Goal of the exercise
When you transcribe the lines below, keep every word the same and leave the pictures behind.

Input data
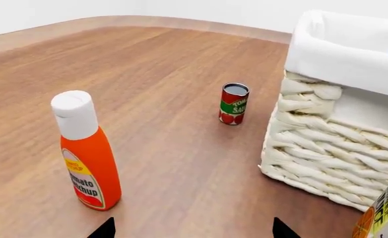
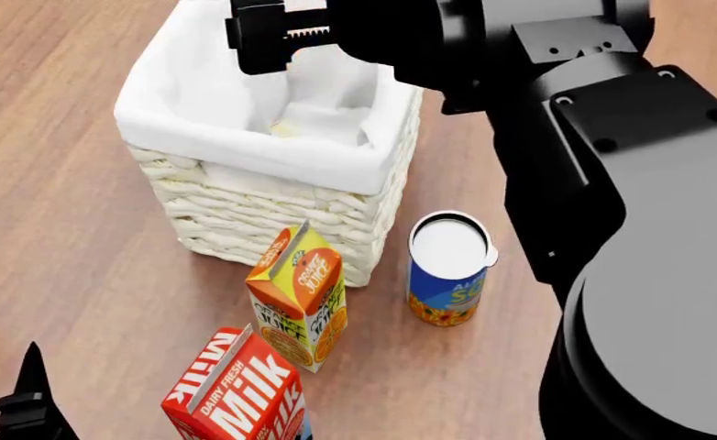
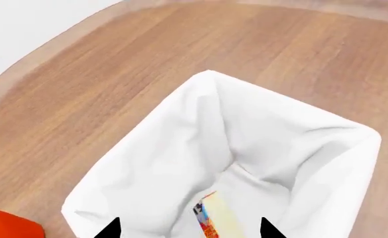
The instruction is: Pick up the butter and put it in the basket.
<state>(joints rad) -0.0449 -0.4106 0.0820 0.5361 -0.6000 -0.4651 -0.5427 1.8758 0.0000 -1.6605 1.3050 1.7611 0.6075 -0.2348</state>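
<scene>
So the butter point(image 3: 211, 218) is lying down in the bottom of the basket point(image 2: 200, 119), showing its yellow end and a strip of red. Looks to us like the drop is done. Our right gripper point(image 2: 288, 35) hangs over the basket's 12 o'clock rim with its jaws spread and nothing between them. The left gripper point(image 1: 192, 229) sits low at 7 o'clock over the surface point(image 1: 154, 74), also spread and empty, facing the ketchup bottle point(image 1: 87, 151). We'd guess the next move is lifting the right arm straight up, clear of the liner.
</scene>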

Result of this task
The instruction is: Pick up the butter and put it in the basket.
<state>(joints rad) -0.0449 -0.4106 0.0820 0.5361 -0.6000 -0.4651 -0.5427 1.8758 0.0000 -1.6605 1.3050 1.7611 0.6075 -0.2348</state>
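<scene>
So the butter point(image 3: 211, 218) is lying down in the bottom of the basket point(image 2: 200, 119), showing its yellow end and a strip of red. Looks to us like the drop is done. Our right gripper point(image 2: 288, 35) hangs over the basket's 12 o'clock rim with its jaws spread and nothing between them. The left gripper point(image 1: 192, 229) sits low at 7 o'clock over the surface point(image 1: 154, 74), also spread and empty, facing the ketchup bottle point(image 1: 87, 151). We'd guess the next move is lifting the right arm straight up, clear of the liner.
</scene>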

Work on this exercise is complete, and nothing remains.